• _EXERCISE_
Drop every picture, then transcribe the remaining data exactly.

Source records
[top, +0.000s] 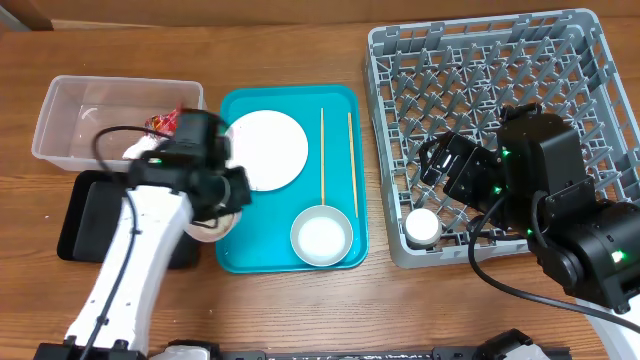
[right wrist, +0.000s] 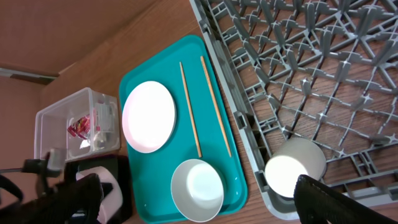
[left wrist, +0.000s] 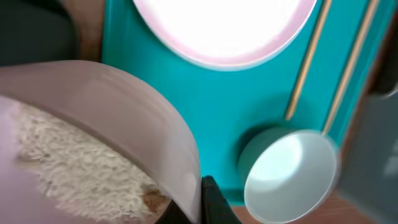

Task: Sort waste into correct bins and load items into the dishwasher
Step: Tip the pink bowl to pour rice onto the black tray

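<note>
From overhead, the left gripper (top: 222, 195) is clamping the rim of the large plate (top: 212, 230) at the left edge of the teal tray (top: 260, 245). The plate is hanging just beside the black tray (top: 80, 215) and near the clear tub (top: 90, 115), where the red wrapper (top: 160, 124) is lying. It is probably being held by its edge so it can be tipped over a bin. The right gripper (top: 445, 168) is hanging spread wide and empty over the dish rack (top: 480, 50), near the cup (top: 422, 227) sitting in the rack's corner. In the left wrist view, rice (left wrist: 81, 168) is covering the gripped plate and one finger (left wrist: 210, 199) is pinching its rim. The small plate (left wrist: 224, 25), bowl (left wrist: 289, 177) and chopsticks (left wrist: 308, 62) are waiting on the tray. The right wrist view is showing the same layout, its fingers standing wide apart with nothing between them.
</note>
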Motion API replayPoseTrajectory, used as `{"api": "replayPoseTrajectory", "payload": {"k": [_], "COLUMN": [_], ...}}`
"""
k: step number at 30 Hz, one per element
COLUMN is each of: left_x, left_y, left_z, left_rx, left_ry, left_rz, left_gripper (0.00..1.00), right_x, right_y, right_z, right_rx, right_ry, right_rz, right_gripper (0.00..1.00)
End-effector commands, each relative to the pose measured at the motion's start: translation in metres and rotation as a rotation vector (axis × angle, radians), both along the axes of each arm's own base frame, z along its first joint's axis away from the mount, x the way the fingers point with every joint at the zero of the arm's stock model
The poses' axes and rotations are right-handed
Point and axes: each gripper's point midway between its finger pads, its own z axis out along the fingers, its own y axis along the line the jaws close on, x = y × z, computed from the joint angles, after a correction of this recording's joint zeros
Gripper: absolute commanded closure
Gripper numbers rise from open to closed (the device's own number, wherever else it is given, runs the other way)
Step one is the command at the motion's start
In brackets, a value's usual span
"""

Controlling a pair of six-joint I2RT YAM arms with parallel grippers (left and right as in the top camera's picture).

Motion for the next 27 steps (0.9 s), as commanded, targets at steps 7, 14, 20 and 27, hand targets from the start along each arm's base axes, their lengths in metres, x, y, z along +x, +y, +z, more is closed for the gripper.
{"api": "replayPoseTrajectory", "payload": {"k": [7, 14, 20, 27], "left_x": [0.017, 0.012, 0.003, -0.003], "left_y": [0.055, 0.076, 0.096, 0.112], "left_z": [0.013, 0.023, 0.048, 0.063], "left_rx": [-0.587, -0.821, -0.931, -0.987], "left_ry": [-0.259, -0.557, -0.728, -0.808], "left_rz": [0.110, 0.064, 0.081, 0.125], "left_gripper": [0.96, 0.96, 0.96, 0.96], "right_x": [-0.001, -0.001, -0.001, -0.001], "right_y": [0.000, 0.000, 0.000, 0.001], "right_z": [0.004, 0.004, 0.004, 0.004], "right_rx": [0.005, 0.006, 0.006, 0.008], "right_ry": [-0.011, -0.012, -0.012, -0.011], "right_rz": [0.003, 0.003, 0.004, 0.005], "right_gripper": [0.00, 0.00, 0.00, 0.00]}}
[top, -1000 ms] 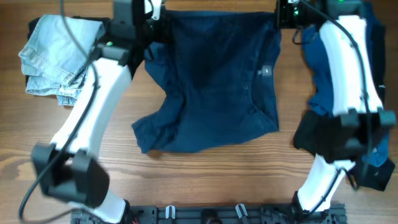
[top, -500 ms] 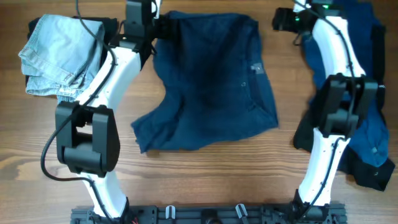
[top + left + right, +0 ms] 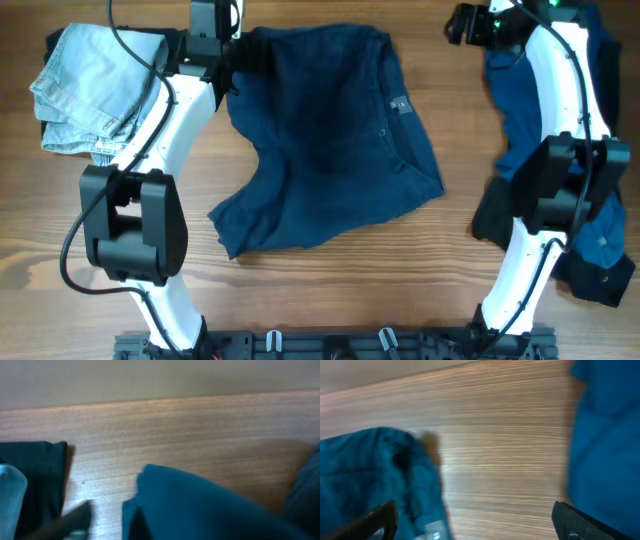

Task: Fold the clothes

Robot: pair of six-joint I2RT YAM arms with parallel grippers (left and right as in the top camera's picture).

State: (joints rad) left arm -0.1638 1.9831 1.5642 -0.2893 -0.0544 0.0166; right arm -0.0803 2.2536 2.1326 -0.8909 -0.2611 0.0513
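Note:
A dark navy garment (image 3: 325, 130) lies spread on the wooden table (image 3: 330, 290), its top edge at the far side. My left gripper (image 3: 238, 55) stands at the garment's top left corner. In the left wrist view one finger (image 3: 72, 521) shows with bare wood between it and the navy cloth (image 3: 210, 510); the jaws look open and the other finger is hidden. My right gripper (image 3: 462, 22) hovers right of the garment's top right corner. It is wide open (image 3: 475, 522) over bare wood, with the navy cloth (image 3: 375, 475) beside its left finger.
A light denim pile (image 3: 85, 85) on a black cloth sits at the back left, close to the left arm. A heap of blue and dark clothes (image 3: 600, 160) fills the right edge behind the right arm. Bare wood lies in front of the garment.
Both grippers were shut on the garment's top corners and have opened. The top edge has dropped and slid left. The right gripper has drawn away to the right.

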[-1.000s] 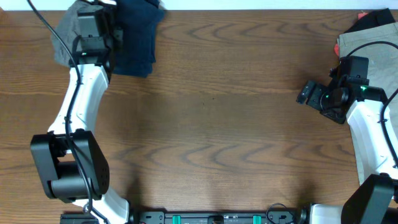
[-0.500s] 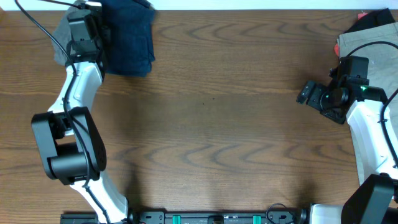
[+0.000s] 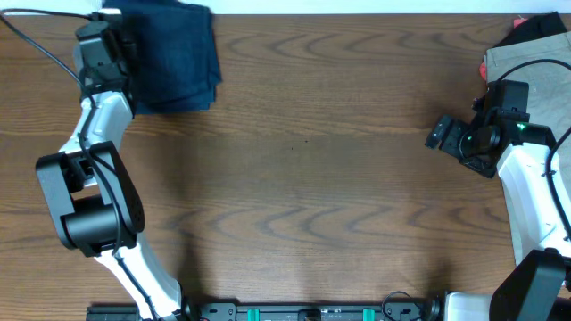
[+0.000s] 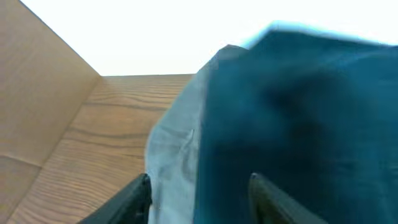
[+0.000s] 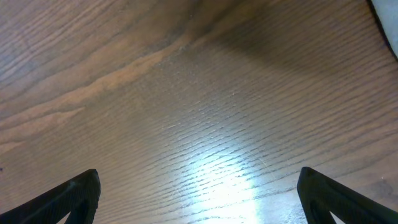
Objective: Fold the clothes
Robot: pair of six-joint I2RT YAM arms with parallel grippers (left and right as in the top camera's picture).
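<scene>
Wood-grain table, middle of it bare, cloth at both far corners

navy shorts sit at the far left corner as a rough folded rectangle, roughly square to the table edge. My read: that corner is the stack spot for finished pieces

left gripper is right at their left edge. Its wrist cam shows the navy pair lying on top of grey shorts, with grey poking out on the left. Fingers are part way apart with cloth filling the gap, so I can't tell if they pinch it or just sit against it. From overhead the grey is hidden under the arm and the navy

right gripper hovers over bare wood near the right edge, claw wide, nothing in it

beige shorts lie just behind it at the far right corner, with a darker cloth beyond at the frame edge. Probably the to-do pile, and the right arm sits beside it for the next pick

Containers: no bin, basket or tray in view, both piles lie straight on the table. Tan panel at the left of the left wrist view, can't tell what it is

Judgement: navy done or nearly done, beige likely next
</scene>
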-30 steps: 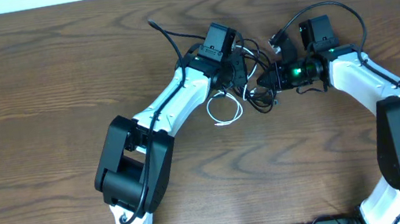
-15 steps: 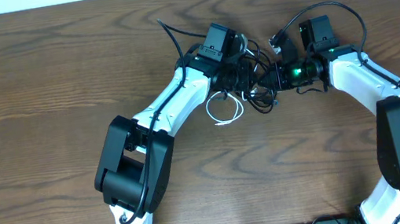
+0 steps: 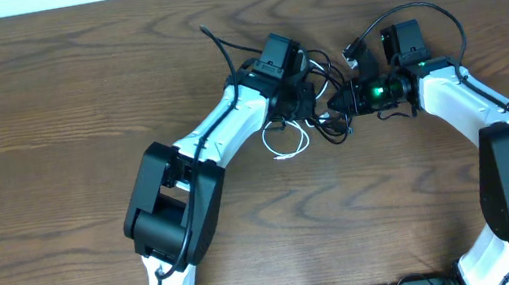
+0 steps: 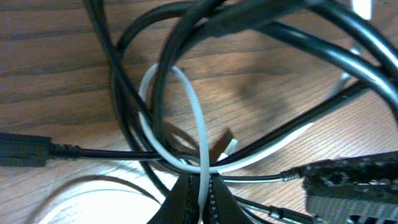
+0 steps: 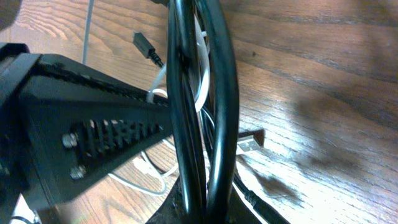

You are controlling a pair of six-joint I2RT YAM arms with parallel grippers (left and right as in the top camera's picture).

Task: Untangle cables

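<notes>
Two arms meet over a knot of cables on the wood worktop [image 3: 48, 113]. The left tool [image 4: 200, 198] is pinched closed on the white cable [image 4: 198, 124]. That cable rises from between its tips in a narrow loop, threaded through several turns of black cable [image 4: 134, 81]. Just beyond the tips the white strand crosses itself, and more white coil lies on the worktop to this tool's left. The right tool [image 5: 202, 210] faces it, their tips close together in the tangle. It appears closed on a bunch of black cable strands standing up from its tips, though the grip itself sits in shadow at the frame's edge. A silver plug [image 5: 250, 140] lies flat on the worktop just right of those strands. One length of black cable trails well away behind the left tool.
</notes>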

• _EXERCISE ANSWER_
[top, +0.000s] 
[right wrist, +0.000s] 
[left wrist, +0.000s] 

Task: Sort waste into correct bins and load items into the dishwasher
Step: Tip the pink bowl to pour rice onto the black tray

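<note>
From overhead, the left gripper (top: 222, 195) is clamping the rim of the large plate (top: 212, 230) at the left edge of the teal tray (top: 260, 245). The plate is hanging just beside the black tray (top: 80, 215) and near the clear tub (top: 90, 115), where the red wrapper (top: 160, 124) is lying. It is probably being held by its edge so it can be tipped over a bin. The right gripper (top: 445, 168) is hanging spread wide and empty over the dish rack (top: 480, 50), near the cup (top: 422, 227) sitting in the rack's corner. In the left wrist view, rice (left wrist: 81, 168) is covering the gripped plate and one finger (left wrist: 210, 199) is pinching its rim. The small plate (left wrist: 224, 25), bowl (left wrist: 289, 177) and chopsticks (left wrist: 308, 62) are waiting on the tray. The right wrist view is showing the same layout, its fingers standing wide apart with nothing between them.
</note>
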Motion API replayPoseTrajectory, used as `{"api": "replayPoseTrajectory", "payload": {"k": [_], "COLUMN": [_], ...}}`
"""
k: step number at 30 Hz, one per element
COLUMN is each of: left_x, left_y, left_z, left_rx, left_ry, left_rz, left_gripper (0.00..1.00), right_x, right_y, right_z, right_rx, right_ry, right_rz, right_gripper (0.00..1.00)
End-effector commands, each relative to the pose measured at the motion's start: translation in metres and rotation as a rotation vector (axis × angle, radians), both along the axes of each arm's own base frame, z along its first joint's axis away from the mount, x the way the fingers point with every joint at the zero of the arm's stock model
The poses' axes and rotations are right-handed
Point and axes: each gripper's point midway between its finger pads, its own z axis out along the fingers, its own y axis along the line the jaws close on, x = y × z, computed from the joint angles, after a correction of this recording's joint zeros
Gripper: absolute commanded closure
Gripper numbers rise from open to closed (the device's own number, wherever else it is given, runs the other way)
Step one is the command at the motion's start
In brackets, a value's usual span
"""

Controlling a pair of six-joint I2RT YAM arms with parallel grippers (left and right as in the top camera's picture).

Motion for the next 27 steps (0.9 s), as commanded, targets at steps 7, 14, 20 and 27, hand targets from the start along each arm's base axes, their lengths in metres, x, y, z along +x, +y, +z, more is closed for the gripper.
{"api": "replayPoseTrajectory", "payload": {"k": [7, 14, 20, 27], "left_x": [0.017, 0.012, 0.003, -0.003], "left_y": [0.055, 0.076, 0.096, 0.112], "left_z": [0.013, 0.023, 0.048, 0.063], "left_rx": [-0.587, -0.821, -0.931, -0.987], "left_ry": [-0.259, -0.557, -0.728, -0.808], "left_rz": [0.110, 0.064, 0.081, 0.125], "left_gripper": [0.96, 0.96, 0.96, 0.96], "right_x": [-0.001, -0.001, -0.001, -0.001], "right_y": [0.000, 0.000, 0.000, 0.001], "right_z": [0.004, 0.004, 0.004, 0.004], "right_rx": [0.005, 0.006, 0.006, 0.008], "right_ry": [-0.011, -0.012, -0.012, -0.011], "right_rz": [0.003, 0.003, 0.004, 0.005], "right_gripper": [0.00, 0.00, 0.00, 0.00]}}
[top, -1000 ms] 
[top, -500 ms] 
[top + left + right, +0 ms] 

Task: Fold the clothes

Robot: pair of six-joint I2RT YAM arms with parallel grippers (left and right as in the top camera's picture).

State: (joints rad) left arm -0.1638 1.9831 1.5642 -0.2893 -0.0544 0.0166; right arm -0.0803 2.2536 2.1326 -0.8909 -0.2611 0.0513
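Note:
A dark navy garment (image 3: 325, 130) lies spread on the wooden table (image 3: 330, 290), its top edge at the far side. My left gripper (image 3: 238, 55) stands at the garment's top left corner. In the left wrist view one finger (image 3: 72, 521) shows with bare wood between it and the navy cloth (image 3: 210, 510); the jaws look open and the other finger is hidden. My right gripper (image 3: 462, 22) hovers right of the garment's top right corner. It is wide open (image 3: 475, 522) over bare wood, with the navy cloth (image 3: 375, 475) beside its left finger.
A light denim pile (image 3: 85, 85) on a black cloth sits at the back left, close to the left arm. A heap of blue and dark clothes (image 3: 600, 160) fills the right edge behind the right arm. Bare wood lies in front of the garment.
Both grippers were shut on the garment's top corners and have opened. The top edge has dropped and slid left. The right gripper has drawn away to the right.
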
[-1.000s] 
[-0.500s] 
[+0.000s] 
[+0.000s] 
[+0.000s] 
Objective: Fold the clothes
Robot: pair of six-joint I2RT YAM arms with parallel grippers (left and right as in the top camera's picture).
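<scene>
Wood-grain table, middle of it bare, cloth at both far corners

navy shorts sit at the far left corner as a rough folded rectangle, roughly square to the table edge. My read: that corner is the stack spot for finished pieces

left gripper is right at their left edge. Its wrist cam shows the navy pair lying on top of grey shorts, with grey poking out on the left. Fingers are part way apart with cloth filling the gap, so I can't tell if they pinch it or just sit against it. From overhead the grey is hidden under the arm and the navy

right gripper hovers over bare wood near the right edge, claw wide, nothing in it

beige shorts lie just behind it at the far right corner, with a darker cloth beyond at the frame edge. Probably the to-do pile, and the right arm sits beside it for the next pick

Containers: no bin, basket or tray in view, both piles lie straight on the table. Tan panel at the left of the left wrist view, can't tell what it is

Judgement: navy done or nearly done, beige likely next
</scene>
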-30 steps: 
-15 steps: 
+0 steps: 
+0 steps: 
+0 steps: 

You are controlling a pair of six-joint I2RT YAM arms with parallel grippers (left and right as in the top camera's picture).

Task: Untangle cables

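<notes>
Two arms meet over a knot of cables on the wood worktop [image 3: 48, 113]. The left tool [image 4: 200, 198] is pinched closed on the white cable [image 4: 198, 124]. That cable rises from between its tips in a narrow loop, threaded through several turns of black cable [image 4: 134, 81]. Just beyond the tips the white strand crosses itself, and more white coil lies on the worktop to this tool's left. The right tool [image 5: 202, 210] faces it, their tips close together in the tangle. It appears closed on a bunch of black cable strands standing up from its tips, though the grip itself sits in shadow at the frame's edge. A silver plug [image 5: 250, 140] lies flat on the worktop just right of those strands. One length of black cable trails well away behind the left tool.
</notes>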

This answer has no further content.